=== Aim of the exercise ===
Begin at the line below that has "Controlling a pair" and stop after the line that has "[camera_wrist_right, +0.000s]". Please restate only those lines, word for word.

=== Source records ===
⁂
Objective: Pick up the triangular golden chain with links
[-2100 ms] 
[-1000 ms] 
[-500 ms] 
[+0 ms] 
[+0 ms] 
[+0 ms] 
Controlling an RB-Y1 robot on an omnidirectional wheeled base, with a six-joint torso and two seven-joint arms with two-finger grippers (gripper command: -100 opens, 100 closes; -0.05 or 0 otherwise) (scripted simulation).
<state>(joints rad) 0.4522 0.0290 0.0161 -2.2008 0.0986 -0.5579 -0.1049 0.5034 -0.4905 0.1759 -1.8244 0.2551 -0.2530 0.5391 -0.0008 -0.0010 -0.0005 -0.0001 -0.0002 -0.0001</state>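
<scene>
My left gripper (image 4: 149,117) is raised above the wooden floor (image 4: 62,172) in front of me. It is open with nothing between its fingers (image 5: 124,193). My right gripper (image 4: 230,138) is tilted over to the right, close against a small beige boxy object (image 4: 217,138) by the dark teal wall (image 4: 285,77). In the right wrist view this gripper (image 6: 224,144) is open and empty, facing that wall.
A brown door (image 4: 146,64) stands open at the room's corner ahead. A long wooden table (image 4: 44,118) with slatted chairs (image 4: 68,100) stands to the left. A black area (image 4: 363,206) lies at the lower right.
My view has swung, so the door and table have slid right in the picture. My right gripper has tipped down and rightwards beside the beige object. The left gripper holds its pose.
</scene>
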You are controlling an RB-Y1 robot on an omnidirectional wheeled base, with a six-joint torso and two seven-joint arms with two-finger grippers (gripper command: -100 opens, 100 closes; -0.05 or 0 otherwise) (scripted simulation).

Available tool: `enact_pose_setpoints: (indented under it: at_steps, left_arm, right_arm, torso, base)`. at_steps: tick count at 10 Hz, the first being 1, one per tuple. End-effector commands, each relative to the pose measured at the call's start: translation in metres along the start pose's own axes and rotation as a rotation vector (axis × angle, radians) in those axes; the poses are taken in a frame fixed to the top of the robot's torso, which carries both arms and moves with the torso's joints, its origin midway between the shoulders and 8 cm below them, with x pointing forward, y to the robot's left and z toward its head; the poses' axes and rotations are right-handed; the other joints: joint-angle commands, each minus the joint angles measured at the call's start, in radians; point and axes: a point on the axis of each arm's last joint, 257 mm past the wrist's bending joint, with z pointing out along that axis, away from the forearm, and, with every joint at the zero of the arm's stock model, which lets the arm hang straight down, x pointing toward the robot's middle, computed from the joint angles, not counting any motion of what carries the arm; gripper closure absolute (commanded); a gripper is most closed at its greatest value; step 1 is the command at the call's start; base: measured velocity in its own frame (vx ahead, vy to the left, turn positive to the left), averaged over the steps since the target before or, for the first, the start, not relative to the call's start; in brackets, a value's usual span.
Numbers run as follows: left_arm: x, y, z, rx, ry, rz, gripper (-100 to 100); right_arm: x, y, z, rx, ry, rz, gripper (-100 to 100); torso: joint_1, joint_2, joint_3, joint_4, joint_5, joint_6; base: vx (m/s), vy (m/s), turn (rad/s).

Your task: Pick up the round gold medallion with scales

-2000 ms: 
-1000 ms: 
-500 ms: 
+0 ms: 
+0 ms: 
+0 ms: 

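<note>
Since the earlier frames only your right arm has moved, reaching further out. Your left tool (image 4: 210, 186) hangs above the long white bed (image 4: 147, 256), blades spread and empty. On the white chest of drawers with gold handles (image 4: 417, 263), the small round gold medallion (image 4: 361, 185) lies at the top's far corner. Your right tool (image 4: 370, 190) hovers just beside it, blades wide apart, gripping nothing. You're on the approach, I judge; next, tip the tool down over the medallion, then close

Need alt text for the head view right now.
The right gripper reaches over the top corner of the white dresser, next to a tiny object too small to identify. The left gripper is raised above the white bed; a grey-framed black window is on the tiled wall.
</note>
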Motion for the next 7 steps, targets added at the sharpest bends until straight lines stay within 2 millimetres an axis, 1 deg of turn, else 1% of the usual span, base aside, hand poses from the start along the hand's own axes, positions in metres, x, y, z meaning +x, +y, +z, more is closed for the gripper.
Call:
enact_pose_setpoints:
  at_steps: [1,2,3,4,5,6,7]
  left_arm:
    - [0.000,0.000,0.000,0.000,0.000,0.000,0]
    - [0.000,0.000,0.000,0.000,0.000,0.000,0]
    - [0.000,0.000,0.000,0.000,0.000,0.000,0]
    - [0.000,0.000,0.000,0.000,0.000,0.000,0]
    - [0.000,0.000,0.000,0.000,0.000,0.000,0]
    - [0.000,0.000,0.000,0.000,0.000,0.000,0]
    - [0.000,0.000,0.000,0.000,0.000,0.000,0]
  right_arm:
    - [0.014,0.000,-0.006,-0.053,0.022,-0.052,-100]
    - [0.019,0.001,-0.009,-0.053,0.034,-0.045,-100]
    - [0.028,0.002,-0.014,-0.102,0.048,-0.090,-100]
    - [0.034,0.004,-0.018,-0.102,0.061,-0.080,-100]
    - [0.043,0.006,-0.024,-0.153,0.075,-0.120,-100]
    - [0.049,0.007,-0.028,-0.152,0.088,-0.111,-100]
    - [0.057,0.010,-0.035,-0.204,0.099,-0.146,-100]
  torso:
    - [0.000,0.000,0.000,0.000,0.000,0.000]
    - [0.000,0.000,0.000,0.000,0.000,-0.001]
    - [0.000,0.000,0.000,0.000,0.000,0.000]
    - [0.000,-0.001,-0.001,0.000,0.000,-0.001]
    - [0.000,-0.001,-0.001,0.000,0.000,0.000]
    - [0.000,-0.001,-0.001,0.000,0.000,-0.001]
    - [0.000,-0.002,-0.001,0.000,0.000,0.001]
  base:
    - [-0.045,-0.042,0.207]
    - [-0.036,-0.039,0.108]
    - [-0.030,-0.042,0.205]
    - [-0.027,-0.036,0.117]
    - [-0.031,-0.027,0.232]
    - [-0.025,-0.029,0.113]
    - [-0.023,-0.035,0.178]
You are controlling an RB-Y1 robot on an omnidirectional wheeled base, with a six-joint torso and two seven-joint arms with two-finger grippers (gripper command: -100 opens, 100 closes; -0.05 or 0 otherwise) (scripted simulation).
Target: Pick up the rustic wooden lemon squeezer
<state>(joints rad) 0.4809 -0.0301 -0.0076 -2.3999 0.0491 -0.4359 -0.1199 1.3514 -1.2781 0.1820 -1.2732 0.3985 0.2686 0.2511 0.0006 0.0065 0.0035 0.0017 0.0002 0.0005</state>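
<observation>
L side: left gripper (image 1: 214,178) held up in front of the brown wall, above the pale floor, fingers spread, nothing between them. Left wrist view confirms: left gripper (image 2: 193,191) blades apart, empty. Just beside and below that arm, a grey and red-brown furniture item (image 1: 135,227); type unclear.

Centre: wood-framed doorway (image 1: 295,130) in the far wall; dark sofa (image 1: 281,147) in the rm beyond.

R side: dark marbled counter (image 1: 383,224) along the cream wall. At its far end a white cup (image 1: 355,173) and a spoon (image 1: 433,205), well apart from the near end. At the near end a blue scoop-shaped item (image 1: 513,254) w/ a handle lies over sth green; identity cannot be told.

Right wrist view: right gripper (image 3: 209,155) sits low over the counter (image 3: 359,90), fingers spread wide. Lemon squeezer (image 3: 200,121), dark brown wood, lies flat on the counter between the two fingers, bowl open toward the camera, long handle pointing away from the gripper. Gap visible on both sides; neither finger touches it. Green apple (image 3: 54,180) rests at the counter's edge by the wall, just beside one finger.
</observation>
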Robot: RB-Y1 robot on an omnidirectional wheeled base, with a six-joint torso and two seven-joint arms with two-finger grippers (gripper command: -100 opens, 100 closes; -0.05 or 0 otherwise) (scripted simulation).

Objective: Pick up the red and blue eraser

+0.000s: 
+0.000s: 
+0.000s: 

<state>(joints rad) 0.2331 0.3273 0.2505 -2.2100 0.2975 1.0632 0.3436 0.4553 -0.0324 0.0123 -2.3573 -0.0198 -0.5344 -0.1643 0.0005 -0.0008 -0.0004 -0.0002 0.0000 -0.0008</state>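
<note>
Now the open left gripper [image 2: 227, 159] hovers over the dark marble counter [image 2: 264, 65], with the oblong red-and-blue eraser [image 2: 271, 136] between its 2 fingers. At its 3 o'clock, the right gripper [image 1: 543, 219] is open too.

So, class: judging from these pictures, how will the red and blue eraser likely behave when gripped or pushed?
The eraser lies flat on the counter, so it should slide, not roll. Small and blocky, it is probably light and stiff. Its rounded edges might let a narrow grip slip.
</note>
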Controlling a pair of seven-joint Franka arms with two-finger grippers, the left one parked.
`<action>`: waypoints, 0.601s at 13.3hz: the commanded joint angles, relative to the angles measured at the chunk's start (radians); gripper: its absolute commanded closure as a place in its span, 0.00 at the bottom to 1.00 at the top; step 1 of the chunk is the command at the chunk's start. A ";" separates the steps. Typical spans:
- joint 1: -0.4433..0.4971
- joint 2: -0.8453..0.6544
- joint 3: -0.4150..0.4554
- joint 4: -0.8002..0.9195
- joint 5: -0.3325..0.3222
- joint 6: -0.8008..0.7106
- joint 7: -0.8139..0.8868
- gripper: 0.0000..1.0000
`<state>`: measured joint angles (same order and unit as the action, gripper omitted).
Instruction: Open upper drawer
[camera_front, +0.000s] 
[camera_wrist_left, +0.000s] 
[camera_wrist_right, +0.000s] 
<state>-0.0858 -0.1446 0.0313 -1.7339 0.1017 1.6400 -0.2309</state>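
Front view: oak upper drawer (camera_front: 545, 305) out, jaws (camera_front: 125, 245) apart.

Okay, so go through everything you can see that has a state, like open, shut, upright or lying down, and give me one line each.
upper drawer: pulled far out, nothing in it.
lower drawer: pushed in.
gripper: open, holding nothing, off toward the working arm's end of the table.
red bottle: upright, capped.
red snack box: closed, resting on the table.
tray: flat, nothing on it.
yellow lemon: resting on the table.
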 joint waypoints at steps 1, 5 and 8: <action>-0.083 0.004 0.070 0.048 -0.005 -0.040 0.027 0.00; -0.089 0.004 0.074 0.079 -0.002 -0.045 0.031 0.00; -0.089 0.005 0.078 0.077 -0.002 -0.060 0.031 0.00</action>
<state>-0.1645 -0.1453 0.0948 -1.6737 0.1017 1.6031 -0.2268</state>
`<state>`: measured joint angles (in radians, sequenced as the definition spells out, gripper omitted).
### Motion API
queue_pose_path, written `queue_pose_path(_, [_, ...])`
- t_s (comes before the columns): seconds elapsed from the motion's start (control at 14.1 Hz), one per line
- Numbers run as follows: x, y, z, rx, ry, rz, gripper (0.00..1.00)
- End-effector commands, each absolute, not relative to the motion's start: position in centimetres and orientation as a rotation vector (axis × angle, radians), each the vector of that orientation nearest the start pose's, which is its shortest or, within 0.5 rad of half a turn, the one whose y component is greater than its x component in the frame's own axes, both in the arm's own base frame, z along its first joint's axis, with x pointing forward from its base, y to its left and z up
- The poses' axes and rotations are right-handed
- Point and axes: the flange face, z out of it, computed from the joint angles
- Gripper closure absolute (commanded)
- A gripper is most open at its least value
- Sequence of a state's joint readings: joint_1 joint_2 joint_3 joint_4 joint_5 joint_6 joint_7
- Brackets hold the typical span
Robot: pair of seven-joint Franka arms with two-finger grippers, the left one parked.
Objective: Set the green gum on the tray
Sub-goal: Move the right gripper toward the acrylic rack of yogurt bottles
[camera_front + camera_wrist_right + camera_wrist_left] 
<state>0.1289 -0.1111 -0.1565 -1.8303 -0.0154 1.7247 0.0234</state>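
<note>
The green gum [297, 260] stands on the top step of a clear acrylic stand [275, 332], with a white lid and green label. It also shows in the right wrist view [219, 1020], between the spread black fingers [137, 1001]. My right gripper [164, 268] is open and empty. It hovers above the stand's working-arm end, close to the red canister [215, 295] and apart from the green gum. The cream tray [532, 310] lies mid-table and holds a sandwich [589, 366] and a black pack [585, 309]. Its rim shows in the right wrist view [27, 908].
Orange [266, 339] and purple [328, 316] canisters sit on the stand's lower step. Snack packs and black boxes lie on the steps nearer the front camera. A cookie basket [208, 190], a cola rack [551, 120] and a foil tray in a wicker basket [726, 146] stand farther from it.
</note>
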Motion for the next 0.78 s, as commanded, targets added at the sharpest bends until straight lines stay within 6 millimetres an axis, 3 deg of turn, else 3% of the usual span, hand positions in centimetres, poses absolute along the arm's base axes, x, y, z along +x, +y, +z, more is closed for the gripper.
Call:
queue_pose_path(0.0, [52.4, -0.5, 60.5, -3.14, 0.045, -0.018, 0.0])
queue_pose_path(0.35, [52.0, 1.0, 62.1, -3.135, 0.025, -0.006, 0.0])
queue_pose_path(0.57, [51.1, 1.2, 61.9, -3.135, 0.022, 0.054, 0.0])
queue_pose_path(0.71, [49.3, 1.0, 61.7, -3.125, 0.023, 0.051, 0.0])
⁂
=== Answer box ===
Controlling a pair of seven-joint Franka arms with two-finger grippers, the left one parked.
`<action>`: waypoints, 0.601s at 13.3hz: the commanded joint angles, relative to the angles measured at the chunk's start (radians); gripper: its absolute commanded closure as a place in its span, 0.00 at the bottom to 1.00 at the top; step 1 of the chunk is the command at the chunk's start. A ";" separates the steps. Typical spans:
- joint 1: -0.4433..0.4971
- joint 2: -0.8453..0.6544
- joint 3: -0.4150..0.4554
- joint 4: -0.8002..0.9195
- joint 5: -0.3325..0.3222
- joint 6: -0.8008..0.7106
- joint 7: -0.8139..0.8868
- gripper: 0.0000..1.0000
`<state>`: measured joint angles (same order and unit as the action, gripper omitted).
Instruction: Open upper drawer
[camera_front, +0.000s] 
[camera_wrist_left, +0.000s] 
[camera_wrist_right, +0.000s] 

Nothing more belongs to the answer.